DETAILED DESCRIPTION OF THE EMBODIMENTS
[0025] Exemplary embodiments of the invention are discussed in
detail below. While specific exemplary embodiments are discussed,
it should be understood that this is done for illustration purposes
only. In describing and illustrating the exemplary embodiments,
specific terminology is employed for the sake of clarity. However,
the invention is not intended to be limited to the specific
terminology so selected. A person skilled in the relevant art will
recognize that other components and configurations may be used
without parting from the spirit and scope of the invention.
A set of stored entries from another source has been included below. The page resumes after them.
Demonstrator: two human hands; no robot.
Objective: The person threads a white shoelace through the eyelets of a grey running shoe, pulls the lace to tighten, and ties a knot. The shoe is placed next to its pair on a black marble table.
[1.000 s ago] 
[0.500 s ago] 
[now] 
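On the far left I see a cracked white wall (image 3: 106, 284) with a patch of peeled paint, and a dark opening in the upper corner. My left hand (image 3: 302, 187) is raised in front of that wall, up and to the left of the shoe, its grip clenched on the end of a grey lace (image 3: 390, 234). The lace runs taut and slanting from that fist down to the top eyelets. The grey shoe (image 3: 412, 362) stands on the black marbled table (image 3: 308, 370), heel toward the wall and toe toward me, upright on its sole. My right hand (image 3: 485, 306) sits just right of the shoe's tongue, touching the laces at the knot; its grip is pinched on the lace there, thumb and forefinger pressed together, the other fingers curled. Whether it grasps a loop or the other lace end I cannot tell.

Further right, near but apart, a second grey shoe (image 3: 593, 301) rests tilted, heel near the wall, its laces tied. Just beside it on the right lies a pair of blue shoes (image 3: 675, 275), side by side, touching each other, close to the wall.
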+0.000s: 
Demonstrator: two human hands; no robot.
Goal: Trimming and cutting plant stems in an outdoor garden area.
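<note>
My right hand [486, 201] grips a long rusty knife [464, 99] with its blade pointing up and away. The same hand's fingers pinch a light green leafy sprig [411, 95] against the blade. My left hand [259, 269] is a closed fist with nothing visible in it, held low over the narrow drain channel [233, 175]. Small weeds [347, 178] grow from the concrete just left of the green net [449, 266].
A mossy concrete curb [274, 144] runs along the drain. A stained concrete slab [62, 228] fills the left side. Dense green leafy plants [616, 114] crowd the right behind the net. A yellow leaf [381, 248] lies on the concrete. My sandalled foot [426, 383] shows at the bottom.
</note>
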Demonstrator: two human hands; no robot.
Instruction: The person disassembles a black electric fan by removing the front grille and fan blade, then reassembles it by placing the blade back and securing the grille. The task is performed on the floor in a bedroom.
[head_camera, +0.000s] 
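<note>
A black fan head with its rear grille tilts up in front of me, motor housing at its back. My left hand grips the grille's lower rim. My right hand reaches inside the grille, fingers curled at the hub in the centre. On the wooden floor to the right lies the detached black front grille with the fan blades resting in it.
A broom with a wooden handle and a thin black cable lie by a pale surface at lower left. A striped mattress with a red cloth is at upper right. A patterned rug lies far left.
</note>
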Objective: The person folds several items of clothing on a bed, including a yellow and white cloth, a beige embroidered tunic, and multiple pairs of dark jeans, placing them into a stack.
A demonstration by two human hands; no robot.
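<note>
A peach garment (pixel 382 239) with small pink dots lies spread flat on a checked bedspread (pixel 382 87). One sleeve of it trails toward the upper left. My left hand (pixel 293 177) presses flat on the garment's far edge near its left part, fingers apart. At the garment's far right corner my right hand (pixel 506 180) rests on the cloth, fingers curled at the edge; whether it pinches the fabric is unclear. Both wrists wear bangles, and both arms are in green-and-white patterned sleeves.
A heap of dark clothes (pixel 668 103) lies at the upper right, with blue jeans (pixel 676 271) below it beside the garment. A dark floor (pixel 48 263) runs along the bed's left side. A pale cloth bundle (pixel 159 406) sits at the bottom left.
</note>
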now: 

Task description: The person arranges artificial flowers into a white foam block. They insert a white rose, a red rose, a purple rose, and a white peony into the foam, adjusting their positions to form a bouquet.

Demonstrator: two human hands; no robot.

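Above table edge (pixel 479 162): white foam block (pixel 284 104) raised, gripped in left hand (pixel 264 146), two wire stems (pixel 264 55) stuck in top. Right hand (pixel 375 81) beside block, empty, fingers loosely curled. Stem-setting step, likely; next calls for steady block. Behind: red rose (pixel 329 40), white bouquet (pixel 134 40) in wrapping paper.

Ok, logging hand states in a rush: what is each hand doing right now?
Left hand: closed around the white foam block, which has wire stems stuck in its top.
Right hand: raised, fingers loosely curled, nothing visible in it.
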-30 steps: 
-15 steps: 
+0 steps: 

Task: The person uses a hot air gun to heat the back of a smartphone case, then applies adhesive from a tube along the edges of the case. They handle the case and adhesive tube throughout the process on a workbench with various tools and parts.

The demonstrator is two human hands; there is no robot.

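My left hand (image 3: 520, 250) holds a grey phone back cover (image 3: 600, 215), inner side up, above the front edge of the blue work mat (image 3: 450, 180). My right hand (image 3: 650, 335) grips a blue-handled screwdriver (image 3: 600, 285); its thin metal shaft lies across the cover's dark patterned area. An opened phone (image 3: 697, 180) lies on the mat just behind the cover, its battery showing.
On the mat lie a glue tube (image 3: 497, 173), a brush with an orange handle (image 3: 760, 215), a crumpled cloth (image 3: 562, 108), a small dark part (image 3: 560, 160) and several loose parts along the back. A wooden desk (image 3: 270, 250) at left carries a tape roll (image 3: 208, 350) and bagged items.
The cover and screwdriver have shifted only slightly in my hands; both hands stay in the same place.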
It is
to be understood that each specific element includes all technical
equivalents that operate in a similar manner to accomplish a
similar purpose. Each reference cited herein is incorporated by
reference. The examples and embodiments described herein are
non-limiting examples.
[0026] Detecting a stationary object, more specifically, detecting
the insertion and/or removal of an object of interest, has several
IVS applications. For example, detecting the insertion of an object
may be used to detect: when a car is parked; when a car is stopped
for a prescribed amount of time; when an item, such as a bag or
other suspicious object, is left in a location, such as, for
example, in an airport terminal or next to an important building.
For example, detecting the removal of an object may be used to
detect: when an item is stolen, such as, for example, when an
artifact is taken from a museum; when a parked car is moved to a
new location; when the location of an item is changed, such as, for
example, when a chair is moved from one location to another. As an
example, detecting the insertion and/or removal of an object may be
used to detect vandalism: placing graffiti on a wall; removing a
street sign; slashing a seat on a public transportation vehicle;
breaking a window in a car in a parking lot.
[0027] Detecting an occluded stationary object, where the occlusion
varies over time, may be difficult in an object-based approach to
intelligent video surveillance. In such an object-based approach,
the stationary object may be merged with other objects and not
separately detected. For example, if a bag is left behind in a
crowded location, where people continuously walk in front of or
behind the bag, the bag may not be detected by the object-based
intelligent video surveillance system as a separate, standalone
object. As another example, if a person puts a bag down and stays
near the bag, the bag may not be detected as a separate object
using the object-based approach, and the whole person in
combination with the bag object further may not be detected as
stationary using the object-based approach. In such exemplary
cases, a pixel-based approach may complement the object-based
approach and may allow the detection of the stationary object, even
if it is part of a larger object, like the bag in the above
example.
[0028] FIG. 1 illustrates a flow diagram for video processing
according to an exemplary embodiment of the invention. In block
101, background modeling and change detection may be performed.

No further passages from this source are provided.